The fastest request is one you don't have to make.

Cache Hierarchy

Browser Cache → CDN → Application Cache → Database Cache → Database

1. Browser: Cache-Control headers, ETags
2. CDN: Edge caching for static assets
3. Application: Redis/Memcached for computed data
4. Database: Query cache, connection pooling
// Application-level caching with Redis
async function getUser(id) {
  const cacheKey = `user:$${id}`;

  // Try cache first
  const cached = await redis.get(cacheKey);
  if (cached) return JSON.parse(cached);

  // Cache miss - fetch from DB
  const user = await db.users.findById(id);

  // Store in cache (expire in 5 minutes)
  await redis.setex(cacheKey, 300, JSON.stringify(user));

  return user;
}

Database Performance

The database is often the bottleneck. Optimize queries and connections.

  • Connection pooling: Reuse connections instead of creating new ones. Pool size = (cores * 2) + disk spindles
  • Query optimization: Use EXPLAIN ANALYZE, add appropriate indexes, avoid N+1 queries
  • Read replicas: Route read queries to replicas, writes to primary
  • Pagination: Never load unbounded result sets. Use cursor-based pagination for large datasets

Async Processing

Move slow operations out of the request path.

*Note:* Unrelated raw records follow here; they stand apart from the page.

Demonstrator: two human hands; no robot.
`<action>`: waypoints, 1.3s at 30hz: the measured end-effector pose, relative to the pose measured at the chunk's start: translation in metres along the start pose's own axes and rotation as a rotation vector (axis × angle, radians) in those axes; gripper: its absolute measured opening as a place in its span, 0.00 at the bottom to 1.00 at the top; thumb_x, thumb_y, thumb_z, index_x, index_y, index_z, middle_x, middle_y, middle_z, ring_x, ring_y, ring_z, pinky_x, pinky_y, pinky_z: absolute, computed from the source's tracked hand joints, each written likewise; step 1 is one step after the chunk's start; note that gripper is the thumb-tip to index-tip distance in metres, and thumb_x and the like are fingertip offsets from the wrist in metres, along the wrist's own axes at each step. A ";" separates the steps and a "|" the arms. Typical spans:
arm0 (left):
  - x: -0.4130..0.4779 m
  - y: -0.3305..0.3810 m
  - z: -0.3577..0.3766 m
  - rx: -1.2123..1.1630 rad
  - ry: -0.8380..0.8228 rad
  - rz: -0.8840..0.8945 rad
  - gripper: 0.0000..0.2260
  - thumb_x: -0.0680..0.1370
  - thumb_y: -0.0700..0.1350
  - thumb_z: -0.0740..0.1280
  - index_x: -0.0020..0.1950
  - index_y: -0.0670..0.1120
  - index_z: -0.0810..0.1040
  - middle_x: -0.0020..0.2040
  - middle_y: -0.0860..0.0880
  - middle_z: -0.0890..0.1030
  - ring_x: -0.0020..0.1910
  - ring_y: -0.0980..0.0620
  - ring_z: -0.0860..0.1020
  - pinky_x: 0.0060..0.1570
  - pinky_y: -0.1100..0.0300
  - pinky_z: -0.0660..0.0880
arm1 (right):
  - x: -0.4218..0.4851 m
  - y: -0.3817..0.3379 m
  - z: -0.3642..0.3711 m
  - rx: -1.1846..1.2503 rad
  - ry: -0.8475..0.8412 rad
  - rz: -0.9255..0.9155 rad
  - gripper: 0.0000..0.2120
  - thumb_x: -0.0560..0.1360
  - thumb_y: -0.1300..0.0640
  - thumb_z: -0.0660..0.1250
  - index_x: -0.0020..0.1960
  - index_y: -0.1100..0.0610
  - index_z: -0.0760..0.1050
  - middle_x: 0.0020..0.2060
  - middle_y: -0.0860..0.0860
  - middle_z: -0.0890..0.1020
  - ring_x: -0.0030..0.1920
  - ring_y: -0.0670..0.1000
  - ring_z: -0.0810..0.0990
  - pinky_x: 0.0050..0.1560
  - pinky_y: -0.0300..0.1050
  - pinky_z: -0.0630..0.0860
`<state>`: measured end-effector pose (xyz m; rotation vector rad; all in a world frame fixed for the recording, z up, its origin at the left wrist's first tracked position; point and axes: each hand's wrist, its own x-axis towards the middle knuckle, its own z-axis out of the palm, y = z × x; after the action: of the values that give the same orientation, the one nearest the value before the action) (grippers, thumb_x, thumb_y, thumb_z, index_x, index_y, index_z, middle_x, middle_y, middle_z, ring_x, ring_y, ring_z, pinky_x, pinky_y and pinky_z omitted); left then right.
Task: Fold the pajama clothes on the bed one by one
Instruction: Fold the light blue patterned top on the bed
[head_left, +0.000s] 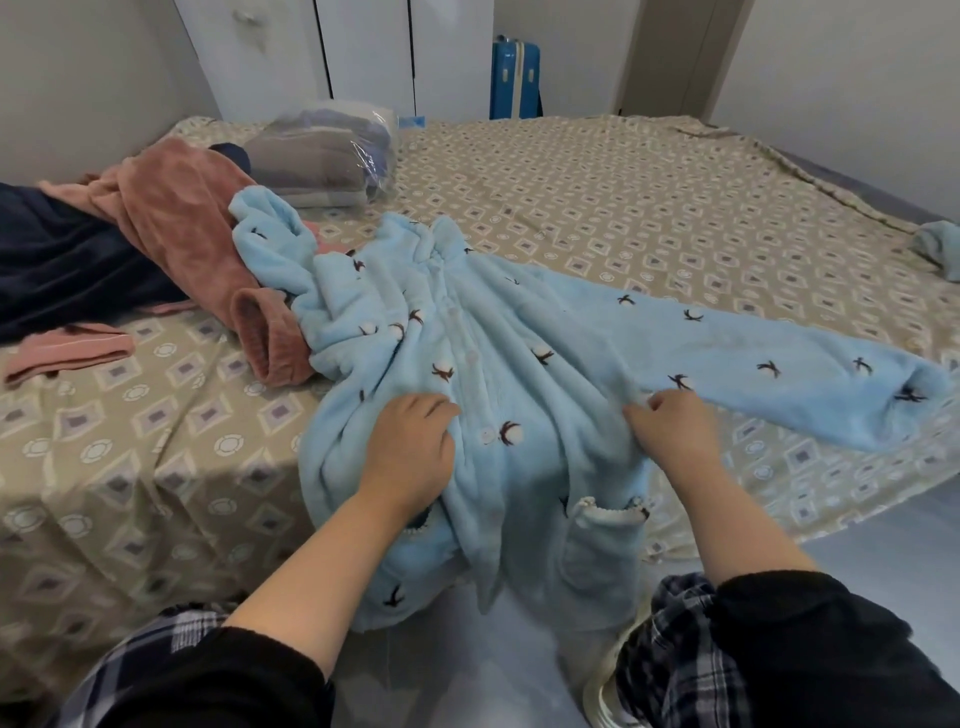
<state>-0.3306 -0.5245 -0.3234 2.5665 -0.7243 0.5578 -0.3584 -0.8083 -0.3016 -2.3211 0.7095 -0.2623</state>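
A light blue fleece pajama top (498, 374) with small dark and white motifs lies front up over the near corner of the bed (623, 208). Its hem hangs off the edge. One sleeve stretches out flat to the right; the other is bunched at the upper left. My left hand (410, 452) lies on the left half of the front with fingers curled into the fabric. My right hand (670, 431) grips the fabric under the right sleeve, near the armpit.
A pink fleece garment (192, 244) and a dark navy one (67, 260) lie heaped at the left, with a thin pink piece (67, 353) in front. A clear bag of folded grey clothes (322, 156) sits behind. A small blue item (935, 244) lies at the right edge. A blue suitcase (514, 78) stands beyond.
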 end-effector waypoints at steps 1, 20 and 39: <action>0.003 0.002 0.001 -0.013 0.006 -0.040 0.19 0.73 0.43 0.53 0.50 0.39 0.82 0.46 0.44 0.83 0.43 0.43 0.80 0.47 0.50 0.77 | -0.002 0.000 0.002 -0.085 -0.076 -0.017 0.21 0.73 0.57 0.66 0.27 0.57 0.60 0.22 0.53 0.64 0.24 0.51 0.64 0.26 0.43 0.58; 0.089 0.063 0.079 0.237 -0.355 -0.195 0.36 0.72 0.61 0.34 0.79 0.51 0.50 0.79 0.46 0.52 0.77 0.44 0.52 0.73 0.42 0.47 | 0.164 -0.048 0.002 -0.323 -0.082 -0.178 0.27 0.81 0.50 0.59 0.75 0.59 0.58 0.74 0.57 0.58 0.60 0.60 0.75 0.51 0.48 0.70; 0.090 0.061 0.083 0.210 -0.342 -0.176 0.35 0.72 0.63 0.36 0.79 0.55 0.47 0.80 0.48 0.51 0.78 0.46 0.51 0.73 0.43 0.45 | 0.241 -0.035 0.041 -0.461 -0.073 -0.085 0.32 0.78 0.59 0.57 0.78 0.59 0.48 0.76 0.60 0.49 0.74 0.62 0.54 0.70 0.54 0.59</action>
<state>-0.2726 -0.6479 -0.3333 2.9252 -0.5619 0.1438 -0.1282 -0.8977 -0.3104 -2.7855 0.6899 -0.0525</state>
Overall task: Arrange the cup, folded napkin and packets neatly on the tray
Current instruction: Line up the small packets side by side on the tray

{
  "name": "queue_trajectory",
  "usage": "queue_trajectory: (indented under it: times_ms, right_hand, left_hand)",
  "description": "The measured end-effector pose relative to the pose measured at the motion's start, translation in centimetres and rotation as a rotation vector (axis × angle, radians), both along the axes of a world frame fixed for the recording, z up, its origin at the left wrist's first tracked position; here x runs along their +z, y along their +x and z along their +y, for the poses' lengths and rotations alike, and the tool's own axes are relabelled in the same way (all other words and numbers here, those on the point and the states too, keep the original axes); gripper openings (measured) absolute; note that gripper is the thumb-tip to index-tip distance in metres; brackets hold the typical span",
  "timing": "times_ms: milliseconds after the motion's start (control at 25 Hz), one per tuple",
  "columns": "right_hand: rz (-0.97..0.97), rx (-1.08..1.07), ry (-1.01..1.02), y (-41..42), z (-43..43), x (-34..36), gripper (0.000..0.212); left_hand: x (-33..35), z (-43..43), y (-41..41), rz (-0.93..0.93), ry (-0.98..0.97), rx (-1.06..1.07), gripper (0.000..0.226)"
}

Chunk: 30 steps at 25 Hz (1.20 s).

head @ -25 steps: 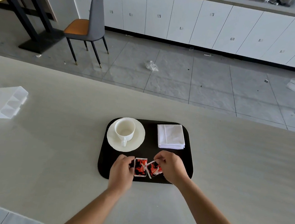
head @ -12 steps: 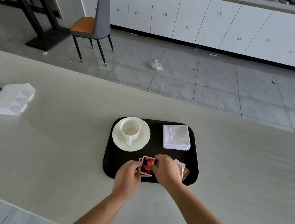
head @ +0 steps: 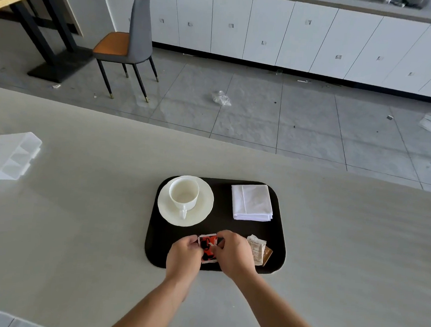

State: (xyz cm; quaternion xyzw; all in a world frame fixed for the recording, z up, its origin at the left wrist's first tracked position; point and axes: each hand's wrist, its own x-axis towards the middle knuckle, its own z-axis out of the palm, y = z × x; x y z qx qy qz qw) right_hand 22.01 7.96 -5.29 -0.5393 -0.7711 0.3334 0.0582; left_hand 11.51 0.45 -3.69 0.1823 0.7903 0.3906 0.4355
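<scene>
From my feed the tray (head: 277, 245) looks like matt black plastic, while the cup (head: 183, 193) and saucer (head: 197, 217) are glossy white ceramic. Napkin (head: 252, 202) is soft white cloth or paper, can't tell which. The red packets (head: 208, 248) look like shiny printed foil. Bench (head: 88, 230) is smooth, pale, faintly streaked; floor tiles (head: 303, 118) are glossy grey.

floor (head: 264, 120): grey tiles, littered | cabinets (head: 297, 33): white, far wall | chair (head: 131, 40): grey, orange seat | counter (head: 75, 229): pale
</scene>
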Motion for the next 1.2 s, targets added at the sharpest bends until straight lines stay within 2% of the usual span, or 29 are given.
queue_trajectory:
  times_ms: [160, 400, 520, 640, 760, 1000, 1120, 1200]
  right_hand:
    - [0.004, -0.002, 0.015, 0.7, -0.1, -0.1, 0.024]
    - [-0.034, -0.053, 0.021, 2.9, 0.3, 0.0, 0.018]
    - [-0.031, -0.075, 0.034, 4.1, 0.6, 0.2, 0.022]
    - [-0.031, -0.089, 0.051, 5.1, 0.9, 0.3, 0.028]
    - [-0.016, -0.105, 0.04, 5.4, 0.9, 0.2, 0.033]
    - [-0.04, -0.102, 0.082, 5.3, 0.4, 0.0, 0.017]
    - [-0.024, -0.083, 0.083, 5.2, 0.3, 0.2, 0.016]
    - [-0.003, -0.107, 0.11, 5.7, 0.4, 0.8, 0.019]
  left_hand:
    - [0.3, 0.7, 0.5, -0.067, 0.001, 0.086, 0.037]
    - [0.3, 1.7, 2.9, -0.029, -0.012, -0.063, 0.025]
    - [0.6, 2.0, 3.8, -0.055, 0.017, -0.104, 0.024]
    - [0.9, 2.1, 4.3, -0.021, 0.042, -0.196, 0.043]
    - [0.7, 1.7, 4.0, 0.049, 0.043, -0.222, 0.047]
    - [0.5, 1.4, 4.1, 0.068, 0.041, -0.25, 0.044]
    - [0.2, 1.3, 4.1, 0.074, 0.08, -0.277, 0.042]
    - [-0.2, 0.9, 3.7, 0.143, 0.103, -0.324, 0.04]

// Instead of processing in the request:
app.post('/order', async (req, res) => {
  const order = await createOrder(req.body);

  // ❌ Don't do this in the request
  // await sendEmail(order);
  // await updateInventory(order);
  // await notifyWarehouse(order);

  // ✅ Queue for background processing
  await queue.add('process-order', { orderId: order.id });

  res.json(order); // Return immediately
});

// Background worker processes the queue
queue.process('process-order', async (job) => {
  const order = await getOrder(job.data.orderId);
  await sendEmail(order);
  await updateInventory(order);
  await notifyWarehouse(order);
});

# profiling_tools

Measurement Tools

Frontend

  • Lighthouse: Chrome DevTools → Lighthouse tab
  • WebPageTest: webpagetest.org for real-world metrics
  • Performance API: window.performance.timing
  • React DevTools: Profiler for component render times

Backend

  • Node.js: --inspect flag, clinic.js, 0x for flame graphs
  • Python: cProfile, py-spy, memory_profiler
  • Database: EXPLAIN ANALYZE, pg_stat_statements
  • APM: New Relic, Datadog, or open-source alternatives

# performance_budgets

Set concrete targets and fail builds that exceed them.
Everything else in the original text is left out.